そのため、肺陰と腎陰が不足すると、皮膚の乾燥、皮むけ、再発を繰り返すといった症状が見られます。滋陰潤燥の漢方薬を用いて治療します。

 血熱(けつねつ)

体にこもった熱が血分まで及んだ状態です。赤みを伴った皮膚症状の原因となり、炎症反応が活発な時期に多くみられます。特に、皮膚の赤みが強い、熱感がある、痒みが激しい、イライラ、口渇、手足が常に熱いなどの特徴が見られます。

血熱が続くと皮膚のターンオーバーが乱れ、膿疱や皮むけを繰り返しやすくなります。このタイプでは、涼血(血の熱を冷ます)や清熱解毒の治療を行います。

改善例

ケース:50代女性

10年前から手のひらと足の裏に膿疱が繰り返し出現。
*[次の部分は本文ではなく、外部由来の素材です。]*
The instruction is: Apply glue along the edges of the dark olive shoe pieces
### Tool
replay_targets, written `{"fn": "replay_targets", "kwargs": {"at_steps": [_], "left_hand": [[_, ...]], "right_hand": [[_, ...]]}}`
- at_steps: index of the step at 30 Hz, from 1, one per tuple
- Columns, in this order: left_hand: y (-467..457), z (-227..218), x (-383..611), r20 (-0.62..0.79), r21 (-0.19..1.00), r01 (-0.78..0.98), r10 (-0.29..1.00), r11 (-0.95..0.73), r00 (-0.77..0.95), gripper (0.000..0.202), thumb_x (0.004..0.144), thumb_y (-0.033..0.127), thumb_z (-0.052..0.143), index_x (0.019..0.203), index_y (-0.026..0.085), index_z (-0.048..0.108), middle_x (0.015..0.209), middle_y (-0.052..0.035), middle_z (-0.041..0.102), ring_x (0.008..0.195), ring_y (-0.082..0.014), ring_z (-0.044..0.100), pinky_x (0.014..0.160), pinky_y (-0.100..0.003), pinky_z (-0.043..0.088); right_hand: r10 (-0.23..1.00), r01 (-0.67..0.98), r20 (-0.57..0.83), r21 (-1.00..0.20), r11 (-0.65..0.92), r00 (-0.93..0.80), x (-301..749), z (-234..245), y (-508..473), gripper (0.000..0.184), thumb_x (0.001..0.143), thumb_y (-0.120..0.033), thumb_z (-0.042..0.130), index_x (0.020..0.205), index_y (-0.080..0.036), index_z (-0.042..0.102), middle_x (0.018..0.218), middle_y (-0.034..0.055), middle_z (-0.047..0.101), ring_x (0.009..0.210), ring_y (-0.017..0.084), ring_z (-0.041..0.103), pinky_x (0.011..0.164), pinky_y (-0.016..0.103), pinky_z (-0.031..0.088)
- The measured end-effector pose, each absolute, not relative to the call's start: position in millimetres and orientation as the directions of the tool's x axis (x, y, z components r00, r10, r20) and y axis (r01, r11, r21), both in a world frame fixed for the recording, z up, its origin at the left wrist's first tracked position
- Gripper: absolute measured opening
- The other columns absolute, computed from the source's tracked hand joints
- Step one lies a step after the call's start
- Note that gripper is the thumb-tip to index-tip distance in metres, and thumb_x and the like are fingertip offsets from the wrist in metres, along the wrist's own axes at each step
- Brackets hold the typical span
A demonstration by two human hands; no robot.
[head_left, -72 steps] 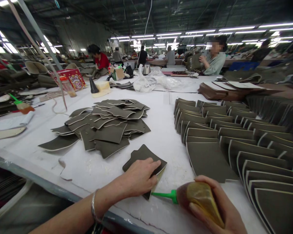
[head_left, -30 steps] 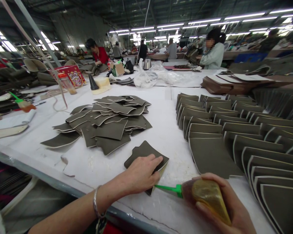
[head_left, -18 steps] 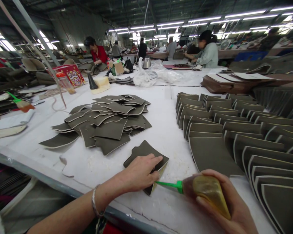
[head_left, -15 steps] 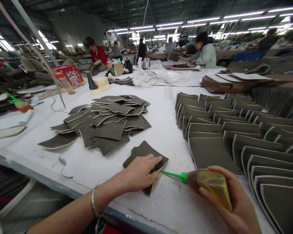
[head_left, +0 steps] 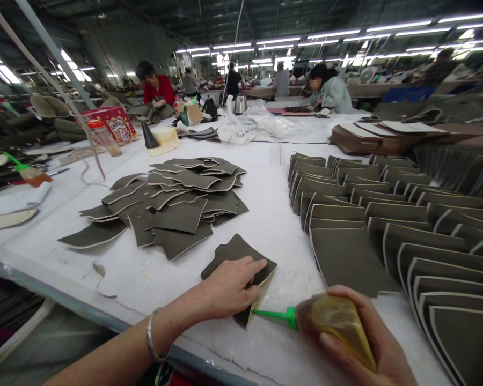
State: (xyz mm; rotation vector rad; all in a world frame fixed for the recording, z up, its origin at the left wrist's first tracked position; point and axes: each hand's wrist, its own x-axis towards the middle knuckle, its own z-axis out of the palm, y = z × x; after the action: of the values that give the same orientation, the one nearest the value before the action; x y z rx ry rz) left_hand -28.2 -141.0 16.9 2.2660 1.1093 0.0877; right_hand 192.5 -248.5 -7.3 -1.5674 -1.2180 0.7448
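Observation:
My left hand lies on a dark olive leather-like piece, pressing it to the white table with fingers apart. Part of the piece is hidden beneath the palm. My right hand is wrapped round a glue bottle of amber liquid, tilted on its side. Its green nozzle points left, with the tip at the piece's right edge, close below my left fingers. Beyond my left hand is a loose pile of similar pieces.
Rows of overlapping pieces cover the table's right side. Brown stacked panels lie behind them. Farther back are a plastic bag, a yellow block and a red box. Another green-tipped bottle lies left. Co-workers sit beyond.
My right hand has moved the bottle down and slightly left, so the nozzle tip has slid along the piece's edge towards me. My left hand stays on the piece.

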Motion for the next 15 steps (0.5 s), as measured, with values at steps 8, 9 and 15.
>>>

特に手のひら全体の皮むけとひび割れが強く、洗い物や紙を触るだけでも痛みが出る状態でした。痒みにより睡眠の質も低下しており、疲労感も慢性的に続いていました。皮膚科で外用薬や内服治療を続けると一時的には改善するものの、数週間〜数か月で再発を繰り返していたため、体質改善を希望して来店されました。
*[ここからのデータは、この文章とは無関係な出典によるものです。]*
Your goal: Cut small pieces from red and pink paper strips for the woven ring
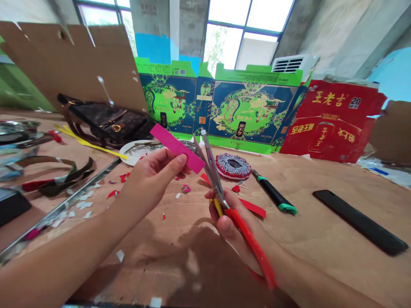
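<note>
Between the thumb and fingers of my left hand [163, 173] is a bright pink paper strip [178, 147], held up at a slant above the table. My right hand [231, 222] grips red-handled scissors [214, 173] with a bit of yellow by the pivot. Their blades point up and stand slightly apart, close to the strip's right end; whether they touch it I cannot tell. Behind the scissors lies a round red, white and blue woven coil [233, 166]. A red strip [252, 208] rests on the table, partly hidden by my right hand.
A black and green utility knife [274, 192] and a long black bar [359, 222] lie at right. At left are a white plate [128, 159], a brown bag [109, 122], a metal ruler [70, 201] and paper scraps [85, 204]. Cardboard panels [250, 111] stand along the back.
</note>
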The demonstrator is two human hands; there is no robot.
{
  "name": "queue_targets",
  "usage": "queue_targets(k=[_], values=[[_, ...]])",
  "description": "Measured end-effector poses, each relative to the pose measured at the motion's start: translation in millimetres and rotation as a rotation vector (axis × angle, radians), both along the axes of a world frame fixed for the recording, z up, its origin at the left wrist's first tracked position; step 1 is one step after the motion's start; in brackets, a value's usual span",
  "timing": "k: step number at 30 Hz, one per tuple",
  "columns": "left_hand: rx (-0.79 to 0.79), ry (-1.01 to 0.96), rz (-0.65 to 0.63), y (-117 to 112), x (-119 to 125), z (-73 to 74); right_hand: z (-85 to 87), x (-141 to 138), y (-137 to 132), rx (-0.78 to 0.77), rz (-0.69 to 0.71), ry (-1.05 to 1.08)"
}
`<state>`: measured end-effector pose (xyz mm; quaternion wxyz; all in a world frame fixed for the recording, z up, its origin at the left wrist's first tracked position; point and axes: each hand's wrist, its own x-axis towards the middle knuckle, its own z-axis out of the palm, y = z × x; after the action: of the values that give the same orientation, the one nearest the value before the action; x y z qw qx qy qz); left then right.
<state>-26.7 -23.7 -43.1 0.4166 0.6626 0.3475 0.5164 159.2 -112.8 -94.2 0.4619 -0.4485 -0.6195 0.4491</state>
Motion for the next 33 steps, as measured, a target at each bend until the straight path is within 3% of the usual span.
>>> queue_targets(k=[10, 15, 19, 28, 33], values=[[0.006, 0.025, 0.057, -4.4, -0.7, 2.5, 0.1, -3.0, 1.3, -0.024, 0.072, 0.089], [-0.022, 0.013, 0.075, -5.9, 0.6, 1.6, -15.4, -0.2, 3.0, 0.015, 0.003, 0.213], [-0.027, 0.008, 0.059, -6.3, 0.6, 1.1, -24.0, 3.7, 3.9, 0.012, -0.003, 0.189], [-0.038, -0.08, 0.014, -6.2, -1.1, 1.2, 4.8, -5.6, -5.7, 0.0, 0.054, 0.082], [-0.017, -0.065, 0.053, -8.2, -1.3, 3.3, 3.1, -6.3, -3.9, 0.005, 0.082, 0.066]])
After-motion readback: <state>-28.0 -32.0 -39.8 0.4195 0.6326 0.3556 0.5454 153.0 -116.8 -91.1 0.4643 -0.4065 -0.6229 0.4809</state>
体内の熱と湿を取り除く「清熱利湿」、皮膚の潤いと回復力を補う「滋陰潤燥」の2種類の漢方薬を服用いただき、体質に合わせた生活養生を続けていただいたところ、数か月後には新しい膿疱が出にくくなり、皮膚の回復力が安定してきました。1年が経過する頃には、手の皮はしっかり元に戻り、痒みを感じることもなくなりました。現在も再発予防を目的に、体調管理を続けながらメンテナンスを行っています。

※改善には個人差があります。

まとめ

掌蹠膿疱症は、単なる「手荒れ」ではなく、免疫や慢性炎症、生活習慣、ストレスなどが複雑に関わる慢性皮膚疾患です。
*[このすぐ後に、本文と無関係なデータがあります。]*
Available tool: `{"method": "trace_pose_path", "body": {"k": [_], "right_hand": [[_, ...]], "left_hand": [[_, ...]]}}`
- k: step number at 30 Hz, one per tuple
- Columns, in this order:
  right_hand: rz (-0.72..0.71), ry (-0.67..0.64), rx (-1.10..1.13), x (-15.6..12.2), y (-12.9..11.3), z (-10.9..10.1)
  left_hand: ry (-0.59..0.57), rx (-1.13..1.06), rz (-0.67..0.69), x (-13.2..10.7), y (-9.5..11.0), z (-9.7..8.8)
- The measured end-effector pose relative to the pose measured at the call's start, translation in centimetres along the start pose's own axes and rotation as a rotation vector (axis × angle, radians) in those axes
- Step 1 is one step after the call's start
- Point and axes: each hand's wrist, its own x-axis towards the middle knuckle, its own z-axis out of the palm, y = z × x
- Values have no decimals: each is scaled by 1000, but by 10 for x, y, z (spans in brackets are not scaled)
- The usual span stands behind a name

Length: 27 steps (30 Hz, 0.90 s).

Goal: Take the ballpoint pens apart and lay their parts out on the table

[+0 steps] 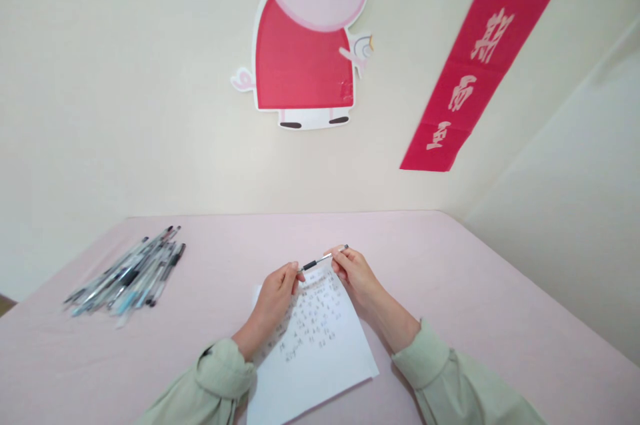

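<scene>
A pen (pixel 316 262) with a black grip and a clear barrel is held slantwise between my two hands, above the top of a white sheet of paper (pixel 320 382). My left hand (pixel 277 292) pinches its lower left end, near the tip. Around the barrel toward the upper right end, my right hand (pixel 354 273) has its fingers closed. Rows of dark handwritten marks cover the upper half of the sheet, too small to read. The paper lies tilted on the table between my forearms.
A loose pile of pens (pixel 133 275) lies at the left on the pink cloth-covered table (pixel 480 305). Behind the table's far edge rises a pale wall (pixel 125 112) with a cartoon pig cutout (pixel 305 65) and a red banner (pixel 470 85) with white characters.
</scene>
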Motion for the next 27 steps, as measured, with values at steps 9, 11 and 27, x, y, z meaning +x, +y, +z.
{"method": "trace_pose_path", "body": {"k": [9, 11, 27], "right_hand": [[-1, 1, 24, -2, 0, 1], [-21, 9, 13, -1, 0, 0], [-31, 27, 7, -1, -1, -2]], "left_hand": [[-116, 1, -4, -1, -2, 0], [-114, -11, -11, -1, -2, 0], [-70, -36, -23, 1, -3, 1]]}}
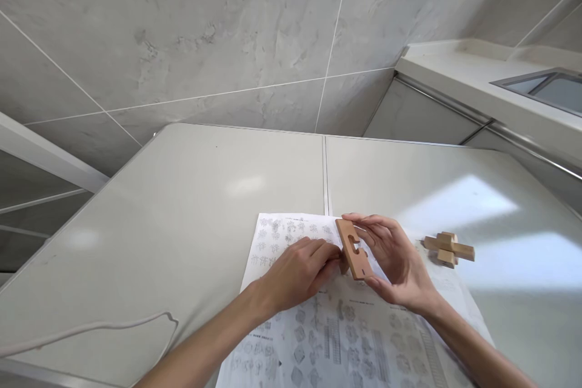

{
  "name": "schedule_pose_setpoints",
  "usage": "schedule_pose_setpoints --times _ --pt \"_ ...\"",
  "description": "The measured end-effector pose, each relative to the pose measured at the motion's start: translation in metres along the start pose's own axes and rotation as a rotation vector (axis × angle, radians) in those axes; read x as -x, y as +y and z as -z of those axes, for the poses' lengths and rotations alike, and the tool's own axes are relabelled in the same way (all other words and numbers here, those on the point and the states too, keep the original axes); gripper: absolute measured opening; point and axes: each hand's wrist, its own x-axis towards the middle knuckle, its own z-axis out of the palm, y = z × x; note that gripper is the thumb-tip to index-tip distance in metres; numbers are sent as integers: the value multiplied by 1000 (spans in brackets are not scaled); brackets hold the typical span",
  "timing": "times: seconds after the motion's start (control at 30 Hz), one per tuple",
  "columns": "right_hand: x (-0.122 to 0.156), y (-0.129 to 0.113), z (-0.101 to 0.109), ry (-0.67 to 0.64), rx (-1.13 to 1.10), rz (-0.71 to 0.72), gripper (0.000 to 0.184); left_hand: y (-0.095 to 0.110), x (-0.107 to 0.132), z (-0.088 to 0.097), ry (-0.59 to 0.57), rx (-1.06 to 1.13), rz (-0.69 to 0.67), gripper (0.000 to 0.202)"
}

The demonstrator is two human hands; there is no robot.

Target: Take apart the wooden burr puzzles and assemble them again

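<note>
My right hand [396, 264] holds a flat notched wooden puzzle piece [353, 248] upright by its ends, thumb below and fingers on top. My left hand [297, 271] is curled with its fingertips pressed against the left side of that piece; a smaller bit of wood may be under the fingers, but it is hidden. Both hands hover over a printed instruction sheet [341, 333] full of small diagrams. To the right, on the table, rests an assembled cross of wooden bars [448, 248].
A pale grey table [191, 206] with a centre seam carries everything. A white cable [91, 328] loops across its near left corner. Behind are a grey tiled floor [204, 30] and, at the right, a white counter [477, 82].
</note>
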Motion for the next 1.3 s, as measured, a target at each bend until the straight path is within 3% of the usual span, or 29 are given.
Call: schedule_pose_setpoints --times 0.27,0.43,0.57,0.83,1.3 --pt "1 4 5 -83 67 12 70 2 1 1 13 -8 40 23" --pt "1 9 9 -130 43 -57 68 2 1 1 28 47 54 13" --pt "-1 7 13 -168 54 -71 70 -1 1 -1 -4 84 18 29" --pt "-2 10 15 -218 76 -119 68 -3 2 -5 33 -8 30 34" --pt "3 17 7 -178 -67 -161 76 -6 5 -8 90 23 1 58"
塗り薬や内服薬によって症状を抑えることは大切ですが、再発を繰り返す方では、以下のような“体質の偏り”が背景にあることも少なくありません。

  • 胃腸機能の乱れ
  • 体内の熱や湿の停滞
  • 慢性的な炎症
  • ストレスや睡眠不足
  • 体力や潤い不足

掌蹠膿疱症は改善までに時間がかかることも多い疾患ですが、中医学では、皮膚だけを見るのではなく、根本的な体の状態を重視します。

「なかなか治らない」「薬をやめると再発する」「体の内側から改善したい」そんな方は、一度“体質”という視点から見直してみるのもよいかもしれません。